Hace poco más de seis años, a mediados de abril de 2012, un grupo de profesores —y una adjunta— de la Facultad de Filosofía y Letras de la UNAM decidimos involucrarnos en el proceso electoral de un modo que imaginamos diferente y original: no como ciudadanos sino como historadores, que era y es finalmente nuestro oficio. Convocamos así a una reunión pública para comenzar a definir y a discutir eso que, quizá un poco pomposamente, llamamos «política historiográfica».
La multitud que se reunió entonces, el interés de estudiantes y colegas, las dudas, las ganas de involucrarse, nos animó a repetir el experimento una semana después.
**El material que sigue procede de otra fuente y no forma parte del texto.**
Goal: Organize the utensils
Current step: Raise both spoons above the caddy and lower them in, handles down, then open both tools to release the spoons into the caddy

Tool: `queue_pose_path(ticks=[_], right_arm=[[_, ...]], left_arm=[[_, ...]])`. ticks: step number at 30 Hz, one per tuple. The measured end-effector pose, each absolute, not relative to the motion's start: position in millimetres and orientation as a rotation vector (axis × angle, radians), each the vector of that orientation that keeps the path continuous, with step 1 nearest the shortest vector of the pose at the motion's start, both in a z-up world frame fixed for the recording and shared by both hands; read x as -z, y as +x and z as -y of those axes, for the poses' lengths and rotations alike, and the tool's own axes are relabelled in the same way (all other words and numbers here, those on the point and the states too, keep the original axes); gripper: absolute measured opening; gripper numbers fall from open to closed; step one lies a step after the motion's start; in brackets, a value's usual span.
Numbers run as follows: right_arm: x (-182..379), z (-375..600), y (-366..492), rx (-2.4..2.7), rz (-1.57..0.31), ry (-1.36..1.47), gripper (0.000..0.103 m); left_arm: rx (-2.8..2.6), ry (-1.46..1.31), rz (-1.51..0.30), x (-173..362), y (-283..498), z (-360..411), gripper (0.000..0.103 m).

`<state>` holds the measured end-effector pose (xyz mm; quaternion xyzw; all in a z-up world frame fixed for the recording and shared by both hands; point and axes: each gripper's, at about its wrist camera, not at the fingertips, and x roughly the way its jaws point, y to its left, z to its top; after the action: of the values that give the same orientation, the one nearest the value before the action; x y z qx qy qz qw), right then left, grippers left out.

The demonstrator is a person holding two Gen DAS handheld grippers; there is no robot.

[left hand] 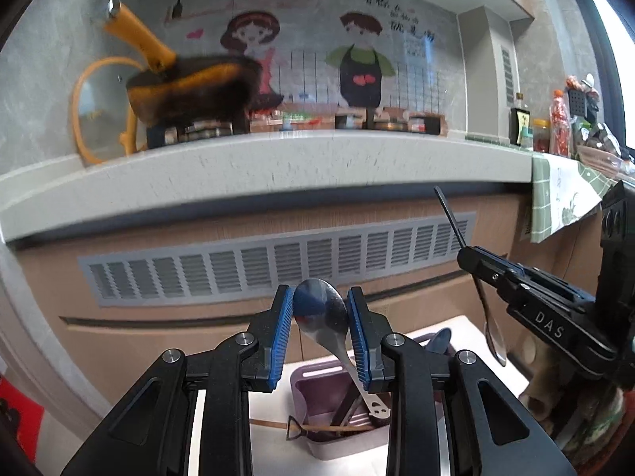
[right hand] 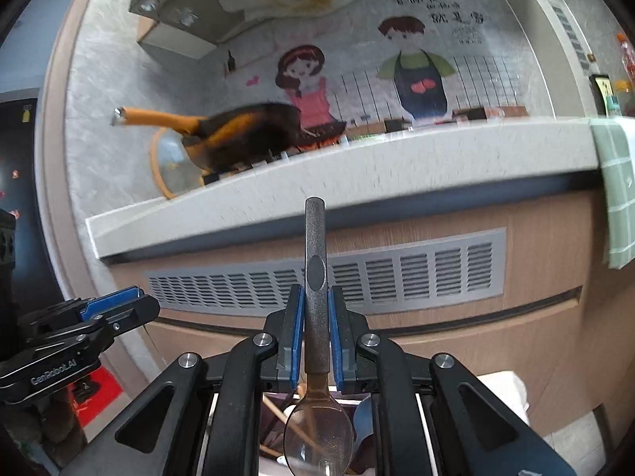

Pronto nos quedó claro que eran tantos los problemas relativos a la vida social del conocimiento histórico que debíamos intentar ordenarlos de algún modo, y que debíamos además buscar el concurso de otros historiadores mejor preparados. Organizamos entonces cuatro reuniones temáticas de discusión, y fuimos tomando notas de lo que decían nuestros colegas y amigos, pero sobre todo los muchos y las muchas estudiantes que fueron involucrándose en el debate, enriqueciendo y transformando de este modo nuestro propósito inicial.
A lo largo de ese mes —el mismo mayo en el que surgió el movimiento #YoSoy132 y se transformó sustantivamente la coyuntura— fue tomando forma la idea de preparar una especie de minuta crítica de nuestras discusiones. Eventualmente reconocimos que el tipo de política historiográfica que estabamos imaginando tenía que estar vinculada con un proyecto en particular; que era indispensable «salir del clóset» del agnosticismo científico —y tomar partido.
El documento fue escrito de manera colectiva, en un clima cada vez más febril y por ello quizá con más entusiasmo que precisión. Lo redactamos con ganas, con ilusión, con la esperanza de contribuir a la construcción de otro país —un país con menos desaparecidos e injusticia, con menos desigualdades y pobreza, sin tanto racismo y tanta violencia de género.
Unos días más tarde, el 7 de junio, 2012, se lo entregamos a quienes entonces se encargaban de planear la política cultural de Andrés Manuel López Obrador.

De los 462 que entonces fuimos, apenas un puñado emprendió más tarde —en septiembre de 2012— la construcción de El Presente del Pasado. Hubieramos debido ser más, pero lo impidieron nuestras propias torpezas y tribulaciones, y también la bajamar que siguió a las elecciones.
Seis años más tarde, las circunstancias son por supuesto totalmente distintas. El país es otro; nosotros ya no somos los mismos. Pero nos parece que todavía tiene sentido lo que entonces imaginamos. Ustedes dirán.
Saludo el contenido del texto «La historia que necesitamos para el país que queremos» y me congratulo de ser uno de los firmantes. Tenemos el reto de contribuir a la comprensión de cómo llegamos a la extrema desigualdad en el mundo y particularmente en nuestro país y de allí adelantar soluciones desde la investigación, la docencia y la difusión historiográfica para construir un México más igualitario con ciudadanos y comunidades participativas en el desarrollo económico, político y cultural de las localidades y de la nación.